:: Exercise description ::
Everything in the listing below should be repeated exactly.
=== Begin Enclosure ===
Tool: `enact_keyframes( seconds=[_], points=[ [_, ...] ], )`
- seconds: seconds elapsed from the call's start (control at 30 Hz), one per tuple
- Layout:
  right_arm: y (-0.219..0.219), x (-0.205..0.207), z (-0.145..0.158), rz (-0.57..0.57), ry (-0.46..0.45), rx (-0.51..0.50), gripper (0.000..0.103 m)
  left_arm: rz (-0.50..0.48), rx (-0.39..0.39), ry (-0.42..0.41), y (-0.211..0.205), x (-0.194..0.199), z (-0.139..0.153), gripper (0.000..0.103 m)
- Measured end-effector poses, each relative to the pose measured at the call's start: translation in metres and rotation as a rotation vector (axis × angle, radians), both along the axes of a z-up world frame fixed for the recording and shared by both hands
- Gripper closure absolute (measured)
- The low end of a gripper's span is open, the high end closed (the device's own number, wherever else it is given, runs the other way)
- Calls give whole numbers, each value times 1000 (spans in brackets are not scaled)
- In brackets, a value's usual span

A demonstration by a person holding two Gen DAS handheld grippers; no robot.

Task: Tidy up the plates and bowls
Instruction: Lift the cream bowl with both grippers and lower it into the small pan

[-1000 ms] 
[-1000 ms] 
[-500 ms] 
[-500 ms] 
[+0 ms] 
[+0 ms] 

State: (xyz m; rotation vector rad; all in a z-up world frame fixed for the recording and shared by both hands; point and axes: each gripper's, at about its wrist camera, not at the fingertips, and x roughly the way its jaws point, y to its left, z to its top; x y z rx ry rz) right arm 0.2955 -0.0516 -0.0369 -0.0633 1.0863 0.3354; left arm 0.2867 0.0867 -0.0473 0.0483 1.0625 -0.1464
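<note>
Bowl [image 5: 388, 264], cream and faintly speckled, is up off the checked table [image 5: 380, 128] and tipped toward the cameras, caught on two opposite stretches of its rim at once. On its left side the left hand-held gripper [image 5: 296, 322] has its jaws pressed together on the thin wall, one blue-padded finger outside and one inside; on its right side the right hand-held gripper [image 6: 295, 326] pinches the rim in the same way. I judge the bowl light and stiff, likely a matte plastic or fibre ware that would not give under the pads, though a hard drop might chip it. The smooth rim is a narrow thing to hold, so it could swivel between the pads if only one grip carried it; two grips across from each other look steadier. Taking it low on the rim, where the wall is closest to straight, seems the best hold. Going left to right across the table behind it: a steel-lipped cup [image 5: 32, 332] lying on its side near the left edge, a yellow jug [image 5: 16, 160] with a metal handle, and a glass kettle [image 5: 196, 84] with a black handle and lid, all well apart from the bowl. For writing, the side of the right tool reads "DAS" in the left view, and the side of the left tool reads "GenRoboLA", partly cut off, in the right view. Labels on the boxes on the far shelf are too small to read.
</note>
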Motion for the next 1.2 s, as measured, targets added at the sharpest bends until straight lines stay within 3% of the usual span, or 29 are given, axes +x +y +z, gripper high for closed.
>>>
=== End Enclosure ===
:: Your solution ::
Tool: `enact_keyframes( seconds=[_], points=[ [_, ...] ], )`
- seconds: seconds elapsed from the call's start (control at 30 Hz), one per tuple
- Layout:
  right_arm: y (-0.219..0.219), x (-0.205..0.207), z (-0.145..0.158), rz (-0.57..0.57), ry (-0.46..0.45), rx (-0.51..0.50), gripper (0.000..0.103 m)
  left_arm: rz (-0.50..0.48), rx (-0.39..0.39), ry (-0.42..0.41), y (-0.211..0.205), x (-0.194..0.199), z (-0.139..0.153), gripper (0.000..0.103 m)
- Measured end-effector poses, each relative to the pose measured at the call's start: translation in metres and rotation as a rotation vector (axis × angle, radians), both along the axes of a z-up world frame fixed for the recording and shared by both hands
- Gripper closure absolute (measured)
- The low end of a gripper's span is open, the high end closed (the device's own number, wherever else it is given, runs the other way)
- Calls give whole numbers, each value times 1000 (spans in brackets are not scaled)
- In brackets, a value's usual span

A demonstration by a person holding two Gen DAS handheld grippers; no robot.

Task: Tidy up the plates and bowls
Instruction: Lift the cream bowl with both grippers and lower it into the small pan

[-1000 ms] 
[-1000 ms] 
[-500 ms] 
[-500 ms] 
[+0 ms] 
[+0 ms] 

State: (xyz m; rotation vector rad; all in a z-up world frame fixed for the recording and shared by both hands; point and axes: each gripper's, at about its wrist camera, not at the fingertips, and x roughly the way its jaws point, y to its left, z to its top; x y z rx ry rz) right arm 0.2955 -0.0516 -0.0369 -0.0633 1.0863 0.3354; left arm 0.2867 0.0867 -0.0473 0.0483 1.0625 -0.1464
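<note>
Bowl [image 5: 388, 264], cream and faintly speckled, is up off the checked table [image 5: 380, 128] and tipped toward the cameras, caught on two opposite stretches of its rim at once. On its left side the left hand-held gripper [image 5: 296, 322] has its jaws pressed together on the thin wall, one blue-padded finger outside and one inside; on its right side the right hand-held gripper [image 6: 295, 326] pinches the rim in the same way. I judge the bowl light and stiff, likely a matte plastic or fibre ware that would not give under the pads, though a hard drop might chip it. The smooth rim is a narrow thing to hold, so it could swivel between the pads if only one grip carried it; two grips across from each other look steadier. Taking it low on the rim, where the wall is closest to straight, seems the best hold. Going left to right across the table behind it: a steel-lipped cup [image 5: 32, 332] lying on its side near the left edge, a yellow jug [image 5: 16, 160] with a metal handle, and a glass kettle [image 5: 196, 84] with a black handle and lid, all well apart from the bowl. For writing, the side of the right tool reads "DAS" in the left view, and the side of the left tool reads "GenRoboLA", partly cut off, in the right view. Labels on the boxes on the far shelf are too small to read.
</note>
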Motion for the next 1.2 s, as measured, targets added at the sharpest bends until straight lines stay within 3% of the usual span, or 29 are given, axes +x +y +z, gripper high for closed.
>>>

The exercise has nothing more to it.